# Work order
Produce as output only the lines below starting at the line with "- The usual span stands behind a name" and continuing through the line with "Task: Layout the", each one exactly as written.

(Stored entries)
################
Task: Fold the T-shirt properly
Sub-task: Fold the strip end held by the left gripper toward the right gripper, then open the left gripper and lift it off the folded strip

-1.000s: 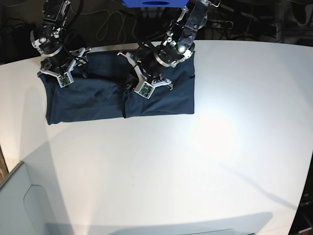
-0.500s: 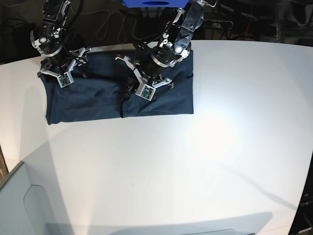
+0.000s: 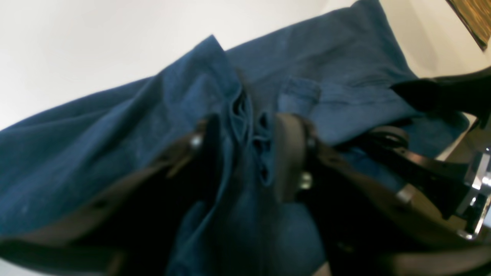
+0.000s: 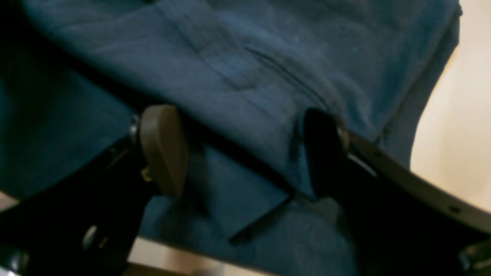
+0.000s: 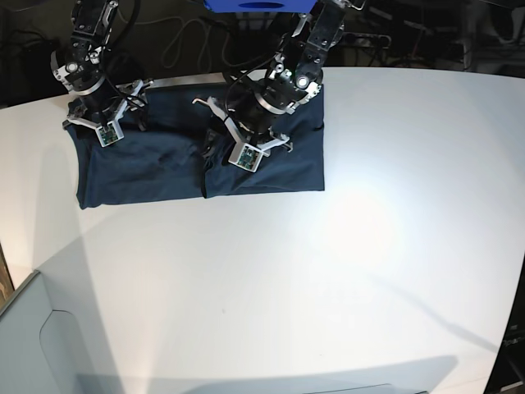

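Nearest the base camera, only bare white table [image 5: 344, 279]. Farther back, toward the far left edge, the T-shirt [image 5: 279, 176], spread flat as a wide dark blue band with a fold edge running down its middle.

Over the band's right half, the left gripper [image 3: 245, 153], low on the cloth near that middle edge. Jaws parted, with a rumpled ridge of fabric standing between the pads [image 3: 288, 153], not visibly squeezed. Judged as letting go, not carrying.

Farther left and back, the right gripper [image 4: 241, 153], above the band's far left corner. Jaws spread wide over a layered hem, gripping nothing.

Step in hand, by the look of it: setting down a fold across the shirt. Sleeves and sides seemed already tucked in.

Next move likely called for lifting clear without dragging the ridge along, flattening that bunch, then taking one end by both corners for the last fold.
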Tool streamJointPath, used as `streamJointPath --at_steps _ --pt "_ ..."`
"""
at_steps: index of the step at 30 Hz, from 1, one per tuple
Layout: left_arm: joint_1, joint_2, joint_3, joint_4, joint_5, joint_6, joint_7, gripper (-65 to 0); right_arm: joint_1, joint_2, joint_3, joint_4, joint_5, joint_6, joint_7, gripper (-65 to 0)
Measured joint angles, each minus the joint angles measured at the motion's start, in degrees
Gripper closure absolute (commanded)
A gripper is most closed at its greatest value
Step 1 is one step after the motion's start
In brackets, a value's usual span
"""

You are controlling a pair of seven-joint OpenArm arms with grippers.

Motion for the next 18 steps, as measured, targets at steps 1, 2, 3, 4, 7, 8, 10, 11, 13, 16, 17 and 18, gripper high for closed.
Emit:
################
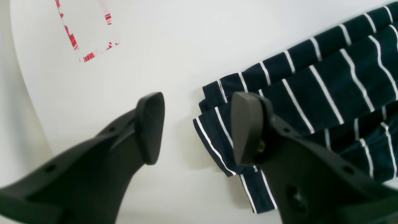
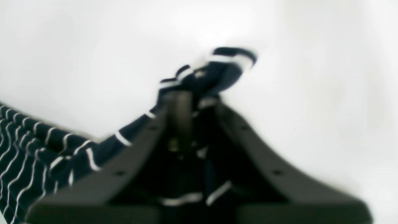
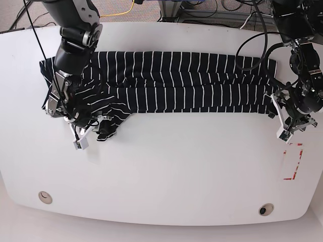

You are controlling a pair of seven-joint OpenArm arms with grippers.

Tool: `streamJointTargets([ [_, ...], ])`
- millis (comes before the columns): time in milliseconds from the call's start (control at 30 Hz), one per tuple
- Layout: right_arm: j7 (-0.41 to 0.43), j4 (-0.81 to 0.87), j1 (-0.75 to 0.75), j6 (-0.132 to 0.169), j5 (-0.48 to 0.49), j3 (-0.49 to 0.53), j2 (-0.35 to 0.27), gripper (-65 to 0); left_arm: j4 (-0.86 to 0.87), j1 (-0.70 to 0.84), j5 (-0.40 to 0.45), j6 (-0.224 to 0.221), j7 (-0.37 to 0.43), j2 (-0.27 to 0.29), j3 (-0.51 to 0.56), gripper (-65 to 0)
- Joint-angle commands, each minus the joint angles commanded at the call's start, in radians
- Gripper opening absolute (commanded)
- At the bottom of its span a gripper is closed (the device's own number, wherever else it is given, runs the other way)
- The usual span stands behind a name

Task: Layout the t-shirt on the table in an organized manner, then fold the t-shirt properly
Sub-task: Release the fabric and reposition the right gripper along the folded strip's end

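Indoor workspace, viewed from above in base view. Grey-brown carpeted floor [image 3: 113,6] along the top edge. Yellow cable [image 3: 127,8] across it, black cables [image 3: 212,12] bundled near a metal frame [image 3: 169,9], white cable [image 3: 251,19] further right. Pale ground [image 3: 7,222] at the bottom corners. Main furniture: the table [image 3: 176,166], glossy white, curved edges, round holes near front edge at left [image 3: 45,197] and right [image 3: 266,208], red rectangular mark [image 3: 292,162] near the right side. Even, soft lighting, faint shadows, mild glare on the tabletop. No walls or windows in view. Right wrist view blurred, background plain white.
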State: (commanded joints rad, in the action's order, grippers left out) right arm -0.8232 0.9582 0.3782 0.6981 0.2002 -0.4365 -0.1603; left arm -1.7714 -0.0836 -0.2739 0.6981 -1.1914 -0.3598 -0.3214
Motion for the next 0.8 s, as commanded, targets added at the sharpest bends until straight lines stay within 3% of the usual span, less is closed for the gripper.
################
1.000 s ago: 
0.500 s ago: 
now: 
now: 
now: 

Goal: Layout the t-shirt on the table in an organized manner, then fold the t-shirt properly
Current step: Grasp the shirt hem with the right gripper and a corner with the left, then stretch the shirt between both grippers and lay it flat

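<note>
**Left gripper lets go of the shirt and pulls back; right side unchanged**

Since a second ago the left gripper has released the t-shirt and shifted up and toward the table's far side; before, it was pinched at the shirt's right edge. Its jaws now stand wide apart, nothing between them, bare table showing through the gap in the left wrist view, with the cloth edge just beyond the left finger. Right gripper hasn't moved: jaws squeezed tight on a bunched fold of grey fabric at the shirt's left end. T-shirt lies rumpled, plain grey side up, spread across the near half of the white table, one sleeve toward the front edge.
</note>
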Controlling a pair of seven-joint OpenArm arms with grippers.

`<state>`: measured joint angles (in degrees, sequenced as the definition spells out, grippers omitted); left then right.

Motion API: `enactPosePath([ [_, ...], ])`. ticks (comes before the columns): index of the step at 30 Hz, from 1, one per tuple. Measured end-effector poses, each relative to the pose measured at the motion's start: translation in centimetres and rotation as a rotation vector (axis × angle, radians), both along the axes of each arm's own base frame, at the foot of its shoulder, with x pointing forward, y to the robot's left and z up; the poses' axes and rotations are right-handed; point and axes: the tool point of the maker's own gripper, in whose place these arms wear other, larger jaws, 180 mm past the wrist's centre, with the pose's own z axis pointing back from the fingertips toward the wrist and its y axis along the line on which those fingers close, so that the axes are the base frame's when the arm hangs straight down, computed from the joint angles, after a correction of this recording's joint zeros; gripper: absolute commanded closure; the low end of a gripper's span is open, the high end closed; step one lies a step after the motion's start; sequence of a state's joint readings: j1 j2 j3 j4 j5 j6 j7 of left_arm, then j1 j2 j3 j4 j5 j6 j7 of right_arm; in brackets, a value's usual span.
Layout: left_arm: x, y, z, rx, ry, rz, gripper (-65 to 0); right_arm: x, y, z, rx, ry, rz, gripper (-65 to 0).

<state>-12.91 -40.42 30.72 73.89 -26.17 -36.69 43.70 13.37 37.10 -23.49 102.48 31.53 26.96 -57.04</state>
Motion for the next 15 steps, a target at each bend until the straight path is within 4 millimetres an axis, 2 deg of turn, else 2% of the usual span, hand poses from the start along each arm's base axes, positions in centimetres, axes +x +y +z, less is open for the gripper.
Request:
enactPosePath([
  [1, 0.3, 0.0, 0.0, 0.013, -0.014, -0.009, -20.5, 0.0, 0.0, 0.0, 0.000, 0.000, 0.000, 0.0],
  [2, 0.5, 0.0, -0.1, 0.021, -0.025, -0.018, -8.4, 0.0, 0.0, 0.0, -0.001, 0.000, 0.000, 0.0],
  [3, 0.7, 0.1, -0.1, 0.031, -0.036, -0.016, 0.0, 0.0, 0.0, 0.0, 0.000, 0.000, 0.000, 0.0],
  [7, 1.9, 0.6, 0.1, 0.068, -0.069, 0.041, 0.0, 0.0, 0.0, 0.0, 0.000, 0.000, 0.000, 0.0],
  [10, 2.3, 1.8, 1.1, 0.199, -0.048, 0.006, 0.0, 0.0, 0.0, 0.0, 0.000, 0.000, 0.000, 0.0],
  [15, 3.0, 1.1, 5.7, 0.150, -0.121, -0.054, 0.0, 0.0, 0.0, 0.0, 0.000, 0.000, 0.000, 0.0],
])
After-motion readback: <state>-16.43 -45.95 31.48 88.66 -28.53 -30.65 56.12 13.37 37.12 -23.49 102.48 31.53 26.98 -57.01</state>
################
# Solved exercise
- The usual span stands behind a name

Task: Layout the t-shirt on the table in an organized manner, then fold the t-shirt properly

The output given here is complete.